Recap: Sixteen-year-old Melanie Craig and her family live in the small Colorado mountain town of Blue River. Since the end of World War Three, the economy in the United States has dropped out making funding law enforcement impossible and increasing crime rates in all, but the smallest towns. The government passes a Law allowing anyone over 16 to kill three other people during their life. Vigilante justice doesn’t seem like the right solution to Melanie, but she has no choice other than to learn how to protect herself and her family.

They arrived in Ogden at one in the afternoon. Melanie was riding with her mom giving her directions using her phone to the nearest car repair shop.

“Find one near the edge of town,” said Jennifer. “I don’t want to be in the middle of the city.”

“I’m looking mom.”

“Are we there?” Sam asked from the backseat.

“Not yet pumpkin,” Jennifer said.

“Get off the freeway here and take the second left.”

Mitchel and Seth followed them off the freeway.

As the van slowed down, Daisy got up off the floor and whined at the sliding door. “We’re not there yet Daisy,” said Sam.

Melanie glanced back, Sam was coloring on her iPad. Daisy wagged her little nub of a tail and licked Sam’s hand.

“Turn right here,” Melanie said turning back forward. “It’s on the right in a mile.”

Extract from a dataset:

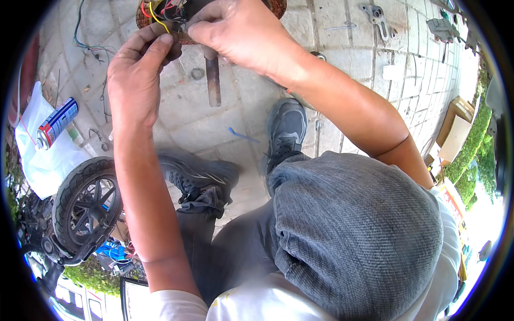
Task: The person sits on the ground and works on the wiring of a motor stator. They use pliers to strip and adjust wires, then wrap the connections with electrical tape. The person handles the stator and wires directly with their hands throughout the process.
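Spray can [58, 123] on white bag [45, 168], left grip [136, 80] around yellow wire [157, 18], right grip [243, 40] unclear

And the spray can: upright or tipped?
Tipped: the can lies on its side, its long printed wall showing, slantwise over the white bag.

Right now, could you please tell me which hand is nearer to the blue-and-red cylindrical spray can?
Left: the left hand is ahead and to the right of the blue-and-red spray can; the right hand is farther right.
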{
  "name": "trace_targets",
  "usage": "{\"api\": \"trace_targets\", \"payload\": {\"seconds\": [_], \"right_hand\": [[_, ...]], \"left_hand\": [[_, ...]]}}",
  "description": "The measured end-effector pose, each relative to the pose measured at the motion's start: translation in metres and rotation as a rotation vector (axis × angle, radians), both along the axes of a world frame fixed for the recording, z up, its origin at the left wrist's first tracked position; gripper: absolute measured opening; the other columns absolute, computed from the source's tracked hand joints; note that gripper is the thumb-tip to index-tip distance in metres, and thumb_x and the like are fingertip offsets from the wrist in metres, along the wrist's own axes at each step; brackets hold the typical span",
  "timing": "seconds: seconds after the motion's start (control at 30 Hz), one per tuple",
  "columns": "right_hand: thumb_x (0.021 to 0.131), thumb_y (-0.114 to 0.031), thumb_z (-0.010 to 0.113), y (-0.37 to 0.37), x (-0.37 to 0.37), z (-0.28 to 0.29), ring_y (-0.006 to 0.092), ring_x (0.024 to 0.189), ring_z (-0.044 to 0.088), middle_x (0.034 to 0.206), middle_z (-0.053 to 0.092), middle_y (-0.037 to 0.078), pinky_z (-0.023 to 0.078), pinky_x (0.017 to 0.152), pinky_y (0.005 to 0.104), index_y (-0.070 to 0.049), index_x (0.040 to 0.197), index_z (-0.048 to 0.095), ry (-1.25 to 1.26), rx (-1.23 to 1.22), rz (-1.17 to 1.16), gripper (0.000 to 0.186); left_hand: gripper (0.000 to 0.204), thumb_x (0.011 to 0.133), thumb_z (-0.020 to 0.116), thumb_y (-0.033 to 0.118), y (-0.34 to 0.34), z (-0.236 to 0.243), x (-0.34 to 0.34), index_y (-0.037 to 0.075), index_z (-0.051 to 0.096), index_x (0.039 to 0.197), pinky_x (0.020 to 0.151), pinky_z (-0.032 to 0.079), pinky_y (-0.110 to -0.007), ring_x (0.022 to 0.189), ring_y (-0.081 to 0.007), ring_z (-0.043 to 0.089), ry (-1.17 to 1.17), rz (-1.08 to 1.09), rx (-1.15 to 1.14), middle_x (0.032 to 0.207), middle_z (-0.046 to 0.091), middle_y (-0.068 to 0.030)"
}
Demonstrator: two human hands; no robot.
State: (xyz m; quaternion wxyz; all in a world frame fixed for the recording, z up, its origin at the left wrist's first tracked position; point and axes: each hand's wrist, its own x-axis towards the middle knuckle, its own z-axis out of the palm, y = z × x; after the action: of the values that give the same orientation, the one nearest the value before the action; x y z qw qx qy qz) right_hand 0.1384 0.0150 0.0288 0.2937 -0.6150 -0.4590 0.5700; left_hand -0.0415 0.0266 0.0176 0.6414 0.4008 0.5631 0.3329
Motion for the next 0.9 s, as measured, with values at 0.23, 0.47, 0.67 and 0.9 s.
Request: {"api": "trace_targets", "payload": {"seconds": [0.23,0.47,0.67,0.9], "right_hand": [[0.08,-0.021,0.063,-0.01,0.0,-0.012,0.0281,0.072,0.068,0.077,0.07,0.012,0.054,0.069,0.0362,-0.009,0.1,0.072,-0.22,0.353,0.083,0.025],[0.08,-0.019,0.063,-0.008,0.001,-0.038,0.0293,0.073,0.067,0.08,0.07,0.006,0.053,0.063,0.0386,-0.013,0.102,0.07,-0.509,0.845,0.176,0.024],[0.079,-0.013,0.059,0.005,0.007,-0.036,0.0329,0.07,0.065,0.08,0.066,0.015,0.052,0.059,0.041,-0.001,0.104,0.065,-0.479,0.901,0.296,0.028],[0.081,-0.012,0.056,0.012,0.007,-0.048,0.0326,0.065,0.064,0.073,0.062,0.012,0.049,0.055,0.0422,-0.006,0.1,0.063,-0.438,1.051,0.312,0.021]], "left_hand": [[0.022,0.088,0.065,0.003,-0.008,-0.011,0.012,-0.01,0.063,0.106,0.081,0.054,-0.029,0.084,-0.0167,0.066,-0.044,0.182,0.1,0.094,0.068,-0.0119],[0.025,0.088,0.065,0.002,-0.014,-0.019,0.022,-0.011,0.062,0.109,0.082,0.054,-0.029,0.083,-0.0178,0.067,-0.094,0.286,0.133,0.094,0.068,-0.0129],[0.027,0.089,0.063,0.001,-0.015,-0.021,0.024,-0.012,0.061,0.112,0.083,0.055,-0.03,0.086,-0.0199,0.067,-0.145,0.323,0.126,0.098,0.068,-0.0147],[0.026,0.089,0.062,-0.001,-0.015,-0.02,0.025,-0.013,0.058,0.111,0.083,0.056,-0.032,0.088,-0.0208,0.067,-0.201,0.35,0.094,0.099,0.067,-0.0163]]}}
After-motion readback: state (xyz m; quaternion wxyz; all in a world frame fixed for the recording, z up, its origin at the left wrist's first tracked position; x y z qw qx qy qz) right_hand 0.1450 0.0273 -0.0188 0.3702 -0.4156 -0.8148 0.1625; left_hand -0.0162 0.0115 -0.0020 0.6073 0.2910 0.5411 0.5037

The garage was on the edge of town surrounded by rundown buildings that look deserted. Melanie hoped they were deserted. The drove over a bridge a rumbling river ran beneath it. A small lake glistened through the bright green willows and pale olive trees.

There were two other cars in the dirt parking lot as they pulled in. The bay door of the garage was open and a third car was in the garage on blocks.

A man wearing a straw cowboy hat walked out of the garage as they rolled to a stop. Melanie glanced over the needle was creeping into the red. They had pulled over four times and had to wait a half hour for the van to cool down before continuing on their way.

His pace was slow and cautious. He came to a stop and waited for them to get out of the van. Mitchel and Seth pulled in and parked on either side of the van. The man put his thumbs through his belt loops on his light blue jeans. His dark blue t-shirt was stretched over his rounded stomach. It was a little small and he was a little big, Melanie decided. Not like the golf ball at the gas station who was just big.

Mitchel got out of his truck. Melanie quickly tucked her handgun into her holster and got out of the van. Mitchel was unarmed. What was he doing?

The man nodded his head toward Mitchel. His nut brown skin, wide cheek bones, and black hair protruding from beneath his hat marked him as Native American. Melanie tried to remember which tribe was in Utah.

Mitchel glanced back at Melanie and then back to the man.

“Good afternoon,” Mitchel said as he approached. “You know anything about overheating vans?”

The man nodded and turned to walk back inside the shop. Mitchel cast Melanie a glance, eyebrows raised in question.

She shrugged. “Guess we should follow?”

Mitchel followed and she was right behind him.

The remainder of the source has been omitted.